=== WHAT YOU ARE ASKED TO DO ===
Write the listing below out again in full, dropping its pictures.

=== SOURCE MATERIAL ===
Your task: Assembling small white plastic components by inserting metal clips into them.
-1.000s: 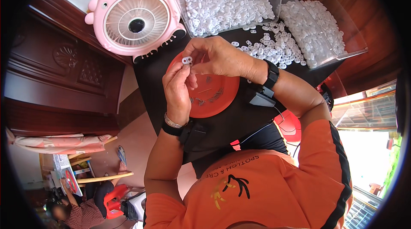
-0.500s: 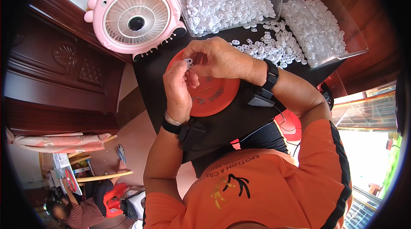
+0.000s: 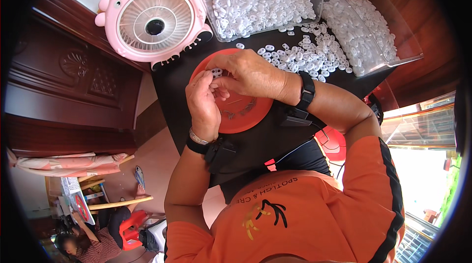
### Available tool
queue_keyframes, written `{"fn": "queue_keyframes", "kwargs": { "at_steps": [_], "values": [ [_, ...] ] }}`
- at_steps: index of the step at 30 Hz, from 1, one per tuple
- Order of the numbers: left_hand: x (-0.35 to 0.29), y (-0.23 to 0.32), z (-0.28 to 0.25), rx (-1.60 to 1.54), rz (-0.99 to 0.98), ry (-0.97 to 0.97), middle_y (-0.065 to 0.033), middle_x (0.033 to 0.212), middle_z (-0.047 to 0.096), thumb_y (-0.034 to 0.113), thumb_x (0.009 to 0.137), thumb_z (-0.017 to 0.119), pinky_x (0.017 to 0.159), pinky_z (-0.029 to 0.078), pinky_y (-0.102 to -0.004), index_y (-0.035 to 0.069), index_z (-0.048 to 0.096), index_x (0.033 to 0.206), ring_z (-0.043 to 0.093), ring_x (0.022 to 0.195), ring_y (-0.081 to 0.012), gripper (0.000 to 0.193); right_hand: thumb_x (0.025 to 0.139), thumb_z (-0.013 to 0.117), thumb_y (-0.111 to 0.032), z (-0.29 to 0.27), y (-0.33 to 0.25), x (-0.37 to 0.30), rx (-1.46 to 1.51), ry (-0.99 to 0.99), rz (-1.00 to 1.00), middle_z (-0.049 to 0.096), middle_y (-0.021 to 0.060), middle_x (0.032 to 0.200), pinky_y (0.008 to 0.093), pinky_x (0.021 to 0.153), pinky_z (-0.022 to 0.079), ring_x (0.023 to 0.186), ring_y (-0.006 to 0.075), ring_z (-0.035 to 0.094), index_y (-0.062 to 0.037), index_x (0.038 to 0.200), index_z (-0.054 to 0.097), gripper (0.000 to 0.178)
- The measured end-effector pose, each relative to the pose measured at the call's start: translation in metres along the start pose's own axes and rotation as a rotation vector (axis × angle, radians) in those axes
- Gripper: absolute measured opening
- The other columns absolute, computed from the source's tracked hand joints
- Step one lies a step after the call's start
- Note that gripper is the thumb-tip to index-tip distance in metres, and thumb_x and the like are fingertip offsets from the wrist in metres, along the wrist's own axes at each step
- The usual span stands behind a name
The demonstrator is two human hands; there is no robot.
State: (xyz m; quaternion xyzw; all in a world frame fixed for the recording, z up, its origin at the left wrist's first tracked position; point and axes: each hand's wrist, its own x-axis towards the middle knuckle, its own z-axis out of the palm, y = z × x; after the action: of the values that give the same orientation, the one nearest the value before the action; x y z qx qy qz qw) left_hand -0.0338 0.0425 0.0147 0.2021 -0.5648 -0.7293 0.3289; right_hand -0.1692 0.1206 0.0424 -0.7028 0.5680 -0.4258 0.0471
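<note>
Above a round red-orange plate, my two hands meet at their fingertips. My left hand comes up from the lower left, its fingers pinched around a small white plastic piece with dark round holes. From the right, my right hand curls over, thumb and forefinger closed on the same piece. The fingers partly cover it. Thin metal bits lie on the plate, too small to name surely.
Loose white two-hole pieces spread on the black table right of my hands. Two clear bins full of them stand behind. A pink animal-shaped fan is at the far left. Another person sits lower left.
My right hand has shifted slightly down and left. The white piece now shows its holes more plainly. A loose piece beyond my right hand has come into sight.
</note>
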Motion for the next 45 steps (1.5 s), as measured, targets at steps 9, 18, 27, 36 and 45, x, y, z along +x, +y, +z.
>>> {"fn": "queue_keyframes", "kwargs": {
  "at_steps": [9, 18, 27, 36, 45],
  "values": [
    [-0.004, 0.003, 0.007, -0.051, 0.039, 0.053, -0.0109, 0.069, 0.063, 0.02, 0.088, 0.044, 0.049, 0.042, -0.0238, -0.005, 0.061, 0.085, 0.054, 0.052, -0.0151, 0.031, 0.081, 0.064, -0.017, 0.006, 0.002, -0.001, 0.069, 0.053, -0.057, 0.063, 0.0126, 0.068, 0.0376, 0.06, 0.05, 0.067, 0.031, 0.064, -0.0008, 0.094, 0.06, 0.021],
    [-0.009, 0.006, 0.009, -0.059, 0.105, 0.008, -0.0119, 0.069, 0.064, 0.019, 0.089, 0.044, 0.052, 0.042, -0.024, -0.007, 0.061, 0.087, 0.054, 0.053, -0.0154, 0.031, 0.081, 0.068, -0.015, 0.005, 0.001, -0.004, -0.052, 0.025, -0.093, 0.065, 0.011, 0.076, 0.0337, 0.061, 0.052, 0.068, 0.0285, 0.065, -0.0033, 0.094, 0.061, 0.019],
    [-0.006, 0.007, 0.007, 0.056, 0.159, 0.043, -0.009, 0.069, 0.06, 0.021, 0.091, 0.046, 0.055, 0.04, -0.0249, -0.004, 0.057, 0.089, 0.054, 0.057, -0.0148, 0.028, 0.076, 0.072, -0.018, 0.002, 0.0, 0.001, 0.208, 0.104, 0.022, 0.064, 0.011, 0.071, 0.0349, 0.059, 0.051, 0.066, 0.0287, 0.065, -0.0043, 0.095, 0.06, 0.026],
    [-0.007, 0.011, 0.007, 0.06, 0.197, 0.063, -0.0044, 0.068, 0.054, 0.02, 0.093, 0.044, 0.054, 0.037, -0.0243, 0.001, 0.057, 0.082, 0.049, 0.056, -0.0112, 0.025, 0.074, 0.076, -0.018, -0.058, -0.007, 0.008, -0.174, 0.376, -0.148, 0.067, 0.0105, 0.084, 0.0327, 0.064, 0.052, 0.075, 0.0275, 0.066, -0.0052, 0.095, 0.065, 0.027],
    [-0.005, 0.01, 0.008, 0.064, 0.157, 0.038, -0.0031, 0.069, 0.054, 0.02, 0.093, 0.044, 0.055, 0.038, -0.0239, 0.001, 0.057, 0.083, 0.05, 0.059, -0.0108, 0.025, 0.076, 0.068, -0.008, -0.174, -0.015, -0.012, -1.012, 1.083, 0.213, 0.063, 0.0156, 0.106, 0.0331, 0.07, 0.052, 0.08, 0.0289, 0.064, -0.0014, 0.101, 0.064, 0.026]
  ]
}}
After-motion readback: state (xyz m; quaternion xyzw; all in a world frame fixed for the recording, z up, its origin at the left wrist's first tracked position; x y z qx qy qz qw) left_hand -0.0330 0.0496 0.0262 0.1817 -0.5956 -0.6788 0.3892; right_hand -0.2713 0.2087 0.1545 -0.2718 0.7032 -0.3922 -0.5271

=== EXPECTED ANSWER ===
Your task: Assembling small white plastic components by inserting metal clips into them.
-1.000s: 
-0.500s: 
+0.000s: 
### Available tool
queue_keyframes, written `{"fn": "queue_keyframes", "kwargs": { "at_steps": [_], "values": [ [_, ...] ] }}`
- at_steps: index of the step at 30 Hz, from 1, one per tuple
- Order of the numbers: left_hand: x (-0.35 to 0.29), y (-0.23 to 0.32), z (-0.28 to 0.25), rx (-1.60 to 1.54), rz (-0.99 to 0.98), ry (-0.97 to 0.97), middle_y (-0.065 to 0.033), middle_x (0.033 to 0.212), middle_z (-0.047 to 0.096), thumb_y (-0.034 to 0.113), thumb_x (0.009 to 0.137), thumb_z (-0.017 to 0.119), pinky_x (0.017 to 0.159), pinky_z (-0.029 to 0.078), pinky_y (-0.102 to -0.004), index_y (-0.035 to 0.069), index_z (-0.048 to 0.096), index_x (0.033 to 0.206), ring_z (-0.043 to 0.093), ring_x (0.022 to 0.195), ring_y (-0.081 to 0.012), gripper (0.000 to 0.193); right_hand: thumb_x (0.025 to 0.139), thumb_z (-0.013 to 0.117), thumb_y (-0.111 to 0.032), z (-0.29 to 0.27), y (-0.33 to 0.25), x (-0.37 to 0.30), rx (-1.46 to 1.51), ry (-0.99 to 0.99), rz (-1.00 to 1.00), middle_z (-0.049 to 0.096), middle_y (-0.021 to 0.060), middle_x (0.032 to 0.200), pinky_y (0.008 to 0.093), pinky_x (0.021 to 0.153), pinky_z (-0.022 to 0.079), ring_x (0.023 to 0.186), ring_y (-0.006 to 0.075), ring_z (-0.035 to 0.094), index_y (-0.062 to 0.037), index_x (0.038 to 0.200), index_z (-0.054 to 0.097), gripper (0.000 to 0.178)
- The measured end-effector pose, each relative to the pose measured at the call's start: translation in metres along the start pose's own axes and rotation as a rotation vector (axis × angle, radians) in those axes
- Gripper: absolute measured opening
- The other columns absolute, computed from the source's tracked hand joints
- Step one lies a step after the call's start
- Note that gripper is the thumb-tip to index-tip distance in metres, and thumb_x and the like are fingertip offsets from the wrist in metres, along the wrist's own axes at each step
- The usual span stands behind a name
The demonstrator is two human hands; there is no robot.
State: (xyz m; quaternion xyzw; all in a world frame fixed for the recording, z up, its origin at the left wrist's first tracked position; point and axes: each hand's wrist, its own x-axis towards the middle knuckle, its own z-axis out of the palm, y = z × x; after the action: of the values that give the same orientation, the one nearest the value before the action; x y z qx qy qz qw) left_hand -0.0338 0.0425 0.0147 0.2021 -0.5648 -0.7293 0.3289; right_hand -0.1692 0.1206 0.0424 -0.7028 0.5680 -0.4258 0.0471
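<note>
Above a round red-orange plate, my two hands meet at their fingertips. My left hand comes up from the lower left, its fingers pinched around a small white plastic piece with dark round holes. From the right, my right hand curls over, thumb and forefinger closed on the same piece. The fingers partly cover it. Thin metal bits lie on the plate, too small to name surely.
Loose white two-hole pieces spread on the black table right of my hands. Two clear bins full of them stand behind. A pink animal-shaped fan is at the far left. Another person sits lower left.
My right hand has shifted slightly down and left. The white piece now shows its holes more plainly. A loose piece beyond my right hand has come into sight.
</note>
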Motion for the next 45 steps (1.5 s), as measured, targets at steps 9, 18, 27, 36 and 45, x, y, z along +x, +y, +z.
>>> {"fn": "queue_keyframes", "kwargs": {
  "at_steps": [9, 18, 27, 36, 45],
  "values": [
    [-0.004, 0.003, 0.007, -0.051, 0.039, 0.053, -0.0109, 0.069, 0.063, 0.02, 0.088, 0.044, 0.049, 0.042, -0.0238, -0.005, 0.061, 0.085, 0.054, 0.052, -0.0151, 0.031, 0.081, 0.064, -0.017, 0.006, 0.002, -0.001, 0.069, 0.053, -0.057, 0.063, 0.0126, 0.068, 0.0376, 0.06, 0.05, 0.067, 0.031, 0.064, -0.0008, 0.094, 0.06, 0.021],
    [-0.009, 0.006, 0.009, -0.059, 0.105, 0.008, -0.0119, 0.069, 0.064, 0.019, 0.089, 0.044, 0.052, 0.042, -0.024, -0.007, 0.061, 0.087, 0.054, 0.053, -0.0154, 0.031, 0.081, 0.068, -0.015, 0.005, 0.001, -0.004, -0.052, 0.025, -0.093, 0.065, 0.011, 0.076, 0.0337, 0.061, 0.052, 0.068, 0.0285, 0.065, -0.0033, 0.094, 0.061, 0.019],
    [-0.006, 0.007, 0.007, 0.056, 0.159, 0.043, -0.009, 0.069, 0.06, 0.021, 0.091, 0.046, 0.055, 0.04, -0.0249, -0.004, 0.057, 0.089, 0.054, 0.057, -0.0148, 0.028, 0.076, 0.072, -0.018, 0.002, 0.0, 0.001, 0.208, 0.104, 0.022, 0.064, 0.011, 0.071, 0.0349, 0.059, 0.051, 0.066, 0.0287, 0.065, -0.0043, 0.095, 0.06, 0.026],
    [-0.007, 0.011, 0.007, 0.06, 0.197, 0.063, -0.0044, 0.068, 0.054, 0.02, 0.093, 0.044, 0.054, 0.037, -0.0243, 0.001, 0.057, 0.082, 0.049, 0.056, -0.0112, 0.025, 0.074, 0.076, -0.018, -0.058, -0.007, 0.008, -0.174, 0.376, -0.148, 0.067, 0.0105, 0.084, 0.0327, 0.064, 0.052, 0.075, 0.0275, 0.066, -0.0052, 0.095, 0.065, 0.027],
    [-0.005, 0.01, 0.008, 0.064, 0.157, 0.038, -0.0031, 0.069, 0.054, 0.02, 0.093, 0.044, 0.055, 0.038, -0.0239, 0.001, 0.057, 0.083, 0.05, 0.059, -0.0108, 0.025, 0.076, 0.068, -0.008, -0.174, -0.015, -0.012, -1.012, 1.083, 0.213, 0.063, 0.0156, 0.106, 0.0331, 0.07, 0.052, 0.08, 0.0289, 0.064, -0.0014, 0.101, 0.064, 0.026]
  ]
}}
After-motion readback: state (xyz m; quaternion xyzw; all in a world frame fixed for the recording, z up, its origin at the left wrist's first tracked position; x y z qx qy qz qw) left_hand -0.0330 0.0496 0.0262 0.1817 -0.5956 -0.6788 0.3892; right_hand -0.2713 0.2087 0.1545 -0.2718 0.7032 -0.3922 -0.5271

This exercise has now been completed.